# Link2Feed Client Mapping Project: Analyzing client population to find new service opportunities

## Notebook 2 of 2: Mapping and Visual Analysis Notebook

### About the Data Set: 
This data set is pulled from the Link2Feed client intake software system that is implemented by the Food Bank of Central and Eastern NC (FB of CENC). Whenever a client is enrolled in CFSP or TEFAP programs they enter their information into the Link2Feed system so the FB of CENC and associated food pantries can track usage and ensure that persons are qualified to receive the services from the FB that they are requesting. The data set is over 2.5 GB, covers a time frame from October 2019 to present, has almost 200k rows and over 480 columns of data.
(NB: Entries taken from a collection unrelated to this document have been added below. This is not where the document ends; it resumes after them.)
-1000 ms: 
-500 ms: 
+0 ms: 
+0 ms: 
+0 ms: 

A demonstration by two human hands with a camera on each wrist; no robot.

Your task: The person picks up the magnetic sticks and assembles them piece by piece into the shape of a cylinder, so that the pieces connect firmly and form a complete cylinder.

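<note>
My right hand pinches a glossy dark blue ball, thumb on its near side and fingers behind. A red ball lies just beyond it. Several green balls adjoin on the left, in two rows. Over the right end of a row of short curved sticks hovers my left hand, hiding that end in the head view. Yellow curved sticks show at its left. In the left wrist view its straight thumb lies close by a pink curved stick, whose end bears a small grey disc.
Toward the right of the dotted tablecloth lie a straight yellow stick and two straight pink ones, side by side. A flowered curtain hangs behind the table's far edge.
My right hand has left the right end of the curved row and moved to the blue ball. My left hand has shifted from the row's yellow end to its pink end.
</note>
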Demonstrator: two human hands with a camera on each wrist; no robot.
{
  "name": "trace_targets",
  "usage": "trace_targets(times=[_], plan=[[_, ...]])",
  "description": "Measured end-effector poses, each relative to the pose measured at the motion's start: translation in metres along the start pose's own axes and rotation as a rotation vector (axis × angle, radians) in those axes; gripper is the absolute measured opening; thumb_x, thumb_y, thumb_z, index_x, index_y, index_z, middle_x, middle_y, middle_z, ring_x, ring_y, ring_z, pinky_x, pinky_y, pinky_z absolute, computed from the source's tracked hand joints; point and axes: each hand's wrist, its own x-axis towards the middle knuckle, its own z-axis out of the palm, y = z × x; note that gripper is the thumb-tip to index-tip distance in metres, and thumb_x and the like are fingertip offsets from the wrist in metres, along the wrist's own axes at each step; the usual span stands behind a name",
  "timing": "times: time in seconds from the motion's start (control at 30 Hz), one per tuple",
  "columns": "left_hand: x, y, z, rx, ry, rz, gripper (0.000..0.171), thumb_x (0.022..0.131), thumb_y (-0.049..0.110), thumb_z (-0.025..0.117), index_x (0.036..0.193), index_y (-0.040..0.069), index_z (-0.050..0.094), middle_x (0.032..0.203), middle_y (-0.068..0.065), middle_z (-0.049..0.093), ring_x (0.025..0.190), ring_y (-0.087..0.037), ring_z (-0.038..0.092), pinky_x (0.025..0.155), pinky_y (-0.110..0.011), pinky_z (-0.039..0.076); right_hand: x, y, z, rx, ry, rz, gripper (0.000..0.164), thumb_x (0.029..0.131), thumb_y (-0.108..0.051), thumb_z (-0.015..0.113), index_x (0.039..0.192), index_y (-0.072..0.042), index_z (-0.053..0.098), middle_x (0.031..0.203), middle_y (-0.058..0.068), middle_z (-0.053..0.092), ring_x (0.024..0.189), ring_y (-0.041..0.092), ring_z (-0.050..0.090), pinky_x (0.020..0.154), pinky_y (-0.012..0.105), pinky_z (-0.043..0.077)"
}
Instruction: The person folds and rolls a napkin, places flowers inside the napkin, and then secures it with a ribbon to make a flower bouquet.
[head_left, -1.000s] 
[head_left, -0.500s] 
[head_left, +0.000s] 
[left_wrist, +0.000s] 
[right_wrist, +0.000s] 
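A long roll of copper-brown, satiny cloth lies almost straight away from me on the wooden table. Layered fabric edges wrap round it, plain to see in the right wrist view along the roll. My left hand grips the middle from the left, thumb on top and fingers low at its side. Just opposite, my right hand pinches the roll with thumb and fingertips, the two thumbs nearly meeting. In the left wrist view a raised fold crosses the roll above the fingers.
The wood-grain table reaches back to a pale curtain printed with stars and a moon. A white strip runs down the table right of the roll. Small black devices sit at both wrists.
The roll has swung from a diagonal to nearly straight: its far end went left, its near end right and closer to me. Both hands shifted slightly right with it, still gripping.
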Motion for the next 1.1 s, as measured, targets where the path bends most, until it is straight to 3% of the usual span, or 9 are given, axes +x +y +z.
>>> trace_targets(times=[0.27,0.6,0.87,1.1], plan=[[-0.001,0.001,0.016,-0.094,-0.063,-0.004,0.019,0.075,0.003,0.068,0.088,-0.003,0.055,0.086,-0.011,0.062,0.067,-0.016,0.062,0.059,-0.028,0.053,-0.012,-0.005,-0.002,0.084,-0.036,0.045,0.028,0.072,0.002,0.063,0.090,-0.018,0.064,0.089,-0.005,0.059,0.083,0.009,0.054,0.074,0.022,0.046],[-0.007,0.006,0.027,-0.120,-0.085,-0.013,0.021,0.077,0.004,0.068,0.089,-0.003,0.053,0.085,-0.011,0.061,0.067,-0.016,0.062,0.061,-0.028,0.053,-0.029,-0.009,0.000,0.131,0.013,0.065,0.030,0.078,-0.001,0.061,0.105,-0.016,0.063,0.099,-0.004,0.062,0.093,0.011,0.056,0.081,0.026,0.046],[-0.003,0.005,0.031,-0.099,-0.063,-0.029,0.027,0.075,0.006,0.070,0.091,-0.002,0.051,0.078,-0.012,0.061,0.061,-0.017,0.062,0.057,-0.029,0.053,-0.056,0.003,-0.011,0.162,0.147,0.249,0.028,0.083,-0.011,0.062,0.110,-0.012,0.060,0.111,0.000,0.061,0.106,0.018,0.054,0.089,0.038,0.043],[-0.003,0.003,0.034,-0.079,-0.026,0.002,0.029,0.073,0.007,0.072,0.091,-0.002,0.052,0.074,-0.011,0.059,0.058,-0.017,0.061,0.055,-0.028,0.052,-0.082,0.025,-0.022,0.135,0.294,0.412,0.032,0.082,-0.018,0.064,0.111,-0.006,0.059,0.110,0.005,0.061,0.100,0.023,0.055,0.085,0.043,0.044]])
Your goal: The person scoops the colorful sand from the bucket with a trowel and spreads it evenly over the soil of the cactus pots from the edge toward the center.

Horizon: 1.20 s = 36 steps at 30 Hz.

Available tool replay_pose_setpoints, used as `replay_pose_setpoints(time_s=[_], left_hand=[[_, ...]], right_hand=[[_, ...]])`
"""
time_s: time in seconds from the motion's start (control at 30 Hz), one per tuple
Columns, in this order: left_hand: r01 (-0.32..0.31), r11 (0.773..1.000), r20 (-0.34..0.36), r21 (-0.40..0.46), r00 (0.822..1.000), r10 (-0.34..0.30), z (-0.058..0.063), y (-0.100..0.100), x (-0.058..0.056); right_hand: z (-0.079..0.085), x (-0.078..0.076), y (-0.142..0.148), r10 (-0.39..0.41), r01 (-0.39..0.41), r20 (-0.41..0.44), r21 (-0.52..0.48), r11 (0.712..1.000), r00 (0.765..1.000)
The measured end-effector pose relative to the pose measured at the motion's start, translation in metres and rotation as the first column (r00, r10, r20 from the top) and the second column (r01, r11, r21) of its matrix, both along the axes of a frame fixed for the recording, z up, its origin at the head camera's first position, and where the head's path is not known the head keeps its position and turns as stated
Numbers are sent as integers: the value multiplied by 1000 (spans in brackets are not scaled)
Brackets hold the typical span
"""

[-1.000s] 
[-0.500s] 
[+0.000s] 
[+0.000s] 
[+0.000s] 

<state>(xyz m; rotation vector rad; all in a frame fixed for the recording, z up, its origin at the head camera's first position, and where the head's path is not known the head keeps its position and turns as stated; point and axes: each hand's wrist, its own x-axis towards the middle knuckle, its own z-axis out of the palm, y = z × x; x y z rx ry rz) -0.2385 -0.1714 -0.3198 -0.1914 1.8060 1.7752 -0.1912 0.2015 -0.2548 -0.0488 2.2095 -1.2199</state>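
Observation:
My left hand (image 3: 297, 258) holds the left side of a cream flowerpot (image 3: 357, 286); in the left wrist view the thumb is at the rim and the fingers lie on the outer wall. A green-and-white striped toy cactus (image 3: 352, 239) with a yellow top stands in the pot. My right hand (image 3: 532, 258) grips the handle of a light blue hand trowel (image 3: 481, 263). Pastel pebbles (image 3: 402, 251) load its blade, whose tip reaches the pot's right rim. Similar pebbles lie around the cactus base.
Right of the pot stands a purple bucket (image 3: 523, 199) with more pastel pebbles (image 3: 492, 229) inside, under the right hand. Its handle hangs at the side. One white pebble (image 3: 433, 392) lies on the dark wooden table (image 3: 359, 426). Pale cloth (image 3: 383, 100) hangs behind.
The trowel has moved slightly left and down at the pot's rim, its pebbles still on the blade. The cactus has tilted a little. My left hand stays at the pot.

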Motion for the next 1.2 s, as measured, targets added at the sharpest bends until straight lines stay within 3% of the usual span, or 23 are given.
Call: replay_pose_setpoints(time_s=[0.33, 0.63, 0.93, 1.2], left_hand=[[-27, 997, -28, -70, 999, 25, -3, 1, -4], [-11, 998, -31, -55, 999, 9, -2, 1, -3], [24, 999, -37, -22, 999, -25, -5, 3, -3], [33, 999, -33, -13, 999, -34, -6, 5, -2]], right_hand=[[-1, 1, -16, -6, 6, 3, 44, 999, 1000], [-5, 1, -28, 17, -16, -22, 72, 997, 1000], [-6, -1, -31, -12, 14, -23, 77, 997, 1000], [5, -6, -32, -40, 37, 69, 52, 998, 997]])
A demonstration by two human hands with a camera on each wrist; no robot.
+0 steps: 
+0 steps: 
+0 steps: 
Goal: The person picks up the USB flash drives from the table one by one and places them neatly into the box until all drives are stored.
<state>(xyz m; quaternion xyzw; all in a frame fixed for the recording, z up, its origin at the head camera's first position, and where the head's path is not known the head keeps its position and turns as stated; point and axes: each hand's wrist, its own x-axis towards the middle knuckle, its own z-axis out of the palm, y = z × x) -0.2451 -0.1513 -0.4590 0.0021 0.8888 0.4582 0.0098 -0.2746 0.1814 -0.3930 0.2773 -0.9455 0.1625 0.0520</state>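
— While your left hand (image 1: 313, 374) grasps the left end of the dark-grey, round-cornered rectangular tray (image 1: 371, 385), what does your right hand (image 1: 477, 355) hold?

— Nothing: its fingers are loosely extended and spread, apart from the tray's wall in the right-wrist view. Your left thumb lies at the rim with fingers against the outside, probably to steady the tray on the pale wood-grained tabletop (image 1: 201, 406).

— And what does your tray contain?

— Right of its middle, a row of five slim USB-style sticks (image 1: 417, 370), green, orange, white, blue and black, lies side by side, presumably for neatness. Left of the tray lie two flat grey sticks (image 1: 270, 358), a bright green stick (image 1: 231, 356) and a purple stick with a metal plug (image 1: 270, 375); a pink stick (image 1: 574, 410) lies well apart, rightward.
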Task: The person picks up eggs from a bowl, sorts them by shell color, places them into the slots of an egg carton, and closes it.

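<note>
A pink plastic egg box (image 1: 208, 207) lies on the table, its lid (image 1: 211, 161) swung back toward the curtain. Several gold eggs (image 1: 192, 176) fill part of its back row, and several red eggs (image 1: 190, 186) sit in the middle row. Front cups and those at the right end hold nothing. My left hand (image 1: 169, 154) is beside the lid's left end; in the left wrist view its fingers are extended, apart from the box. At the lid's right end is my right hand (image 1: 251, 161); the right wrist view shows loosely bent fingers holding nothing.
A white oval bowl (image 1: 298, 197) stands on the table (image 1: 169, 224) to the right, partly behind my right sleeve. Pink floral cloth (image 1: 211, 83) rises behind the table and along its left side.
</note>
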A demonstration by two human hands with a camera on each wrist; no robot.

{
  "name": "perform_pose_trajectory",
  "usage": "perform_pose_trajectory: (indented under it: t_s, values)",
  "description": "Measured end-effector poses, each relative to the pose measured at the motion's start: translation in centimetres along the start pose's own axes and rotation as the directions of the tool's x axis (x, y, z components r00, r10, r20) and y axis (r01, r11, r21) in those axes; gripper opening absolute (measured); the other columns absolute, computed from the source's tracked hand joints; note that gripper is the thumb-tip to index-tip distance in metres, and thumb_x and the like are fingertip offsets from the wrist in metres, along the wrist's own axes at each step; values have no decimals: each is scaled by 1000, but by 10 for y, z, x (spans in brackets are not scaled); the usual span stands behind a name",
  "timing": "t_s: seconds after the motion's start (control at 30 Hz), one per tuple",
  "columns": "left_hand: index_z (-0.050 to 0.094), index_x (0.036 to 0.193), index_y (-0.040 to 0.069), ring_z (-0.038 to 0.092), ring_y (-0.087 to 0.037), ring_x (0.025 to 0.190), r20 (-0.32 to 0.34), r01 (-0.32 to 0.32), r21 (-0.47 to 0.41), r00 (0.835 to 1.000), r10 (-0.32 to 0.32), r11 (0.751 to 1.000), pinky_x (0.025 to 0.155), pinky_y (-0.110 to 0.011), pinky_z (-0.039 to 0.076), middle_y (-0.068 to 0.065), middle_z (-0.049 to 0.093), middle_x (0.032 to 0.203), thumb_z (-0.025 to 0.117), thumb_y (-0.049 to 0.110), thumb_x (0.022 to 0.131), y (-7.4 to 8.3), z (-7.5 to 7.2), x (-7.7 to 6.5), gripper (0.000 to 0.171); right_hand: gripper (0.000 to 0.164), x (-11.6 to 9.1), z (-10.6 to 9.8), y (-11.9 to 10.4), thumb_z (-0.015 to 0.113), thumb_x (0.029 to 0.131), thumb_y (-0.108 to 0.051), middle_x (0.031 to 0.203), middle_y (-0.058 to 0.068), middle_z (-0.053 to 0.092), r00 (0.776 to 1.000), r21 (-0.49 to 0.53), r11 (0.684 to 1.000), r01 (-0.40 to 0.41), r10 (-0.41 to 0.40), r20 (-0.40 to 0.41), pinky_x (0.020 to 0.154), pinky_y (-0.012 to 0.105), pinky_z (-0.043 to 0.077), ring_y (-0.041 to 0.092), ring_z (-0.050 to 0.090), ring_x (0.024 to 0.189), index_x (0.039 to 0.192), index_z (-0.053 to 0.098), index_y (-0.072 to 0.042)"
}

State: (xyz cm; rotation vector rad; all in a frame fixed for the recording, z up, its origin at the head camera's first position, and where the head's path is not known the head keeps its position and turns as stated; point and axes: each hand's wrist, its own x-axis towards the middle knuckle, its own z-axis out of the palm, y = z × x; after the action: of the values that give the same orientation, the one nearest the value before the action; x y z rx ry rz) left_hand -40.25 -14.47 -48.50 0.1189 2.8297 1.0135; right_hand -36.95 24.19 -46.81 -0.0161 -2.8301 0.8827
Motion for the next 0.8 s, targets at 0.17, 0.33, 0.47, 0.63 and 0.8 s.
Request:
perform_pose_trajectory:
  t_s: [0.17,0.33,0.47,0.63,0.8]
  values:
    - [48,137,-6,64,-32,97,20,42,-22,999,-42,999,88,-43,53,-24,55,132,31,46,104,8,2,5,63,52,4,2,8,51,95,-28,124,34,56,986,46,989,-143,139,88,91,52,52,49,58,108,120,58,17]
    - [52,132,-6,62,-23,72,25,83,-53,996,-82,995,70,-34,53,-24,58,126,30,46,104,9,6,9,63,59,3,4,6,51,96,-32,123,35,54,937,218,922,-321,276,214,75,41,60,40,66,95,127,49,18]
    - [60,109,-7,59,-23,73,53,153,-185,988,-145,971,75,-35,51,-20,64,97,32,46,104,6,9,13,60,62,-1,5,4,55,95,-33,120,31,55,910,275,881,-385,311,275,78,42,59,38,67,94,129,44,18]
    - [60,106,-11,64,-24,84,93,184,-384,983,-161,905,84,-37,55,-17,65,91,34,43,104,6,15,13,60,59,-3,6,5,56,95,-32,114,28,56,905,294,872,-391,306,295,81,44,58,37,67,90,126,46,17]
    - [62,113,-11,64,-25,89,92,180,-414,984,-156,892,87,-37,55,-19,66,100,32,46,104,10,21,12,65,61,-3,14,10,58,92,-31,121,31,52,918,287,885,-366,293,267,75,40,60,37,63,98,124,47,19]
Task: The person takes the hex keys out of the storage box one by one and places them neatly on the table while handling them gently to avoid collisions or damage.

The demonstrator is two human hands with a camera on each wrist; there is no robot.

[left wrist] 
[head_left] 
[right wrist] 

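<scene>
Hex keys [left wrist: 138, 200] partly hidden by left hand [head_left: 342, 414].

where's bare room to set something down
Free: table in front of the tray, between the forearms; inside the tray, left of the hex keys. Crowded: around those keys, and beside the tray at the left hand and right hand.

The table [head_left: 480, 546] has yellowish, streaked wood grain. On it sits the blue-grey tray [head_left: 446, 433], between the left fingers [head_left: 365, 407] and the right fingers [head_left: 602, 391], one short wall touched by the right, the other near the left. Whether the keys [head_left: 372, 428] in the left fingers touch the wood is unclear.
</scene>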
Most of the data is demographic information. 

From this data set, the FB of CENC wants to visualize where their clients live. These clients are mostly senior citizens, who rely on governmental assistance of some sort, and may or may not have difficulty with transportation, have very low income, and generally more disadvantaged than average citizens. Because this population is disadvantaged, it is in both the client's and the Food Bank's best interest to ensure food is being distributed in the most efficient way possible. The goal of this project to is to test the hypothesis below to determine where the Food Bank can influence the addition of new pantries or add services to existing pantries. By mapping out clusters of clients geographically, and associated food pantries and distribution centers, we may be able to identify more strategic locations for food distributors which can result in more efficient services to a disadvantaged population. 

### Hypothesis: 
Food Bank CFSP and TEFAP client populations will receive services in a way that saves them time, and transportation costs when new food pantries are opened in locations closer to where they live that provide greater accessibility than the current pantry distribution. 

### Methods: 
The project will be conducted using python, pandas, geopandas, geopy, and folium libraries. The data sources will be client information from the link2feed system provided by the Food Bank, county shapefile information made publicly available by the state of NC, and food pantry location data provided by the Food Bank. These three sources will be integrated into an interactive map that will be distributed to the Food Bank as a tool to aid in decision making. Finally, this project will be broken down into two separate notebooks. Notebook 1 is for importing, cleaning and combining data to prepare for analysis. Notebook two is designed for map creation and will be used as a presentation tool.

### Notes: 

## Part 1: Data Import

In [1]:
import geopandas as gpd
import pandas as pd
import numpy as np
import folium
import folium.plugins as plugins

In [2]:
#read in all data sets 

#client population data set
clients = pd.read_csv(r"C:\Users\htwal\Jupyter Projects\6a.food_bank_client_mapping\Processed Data\ClientMapping.csv")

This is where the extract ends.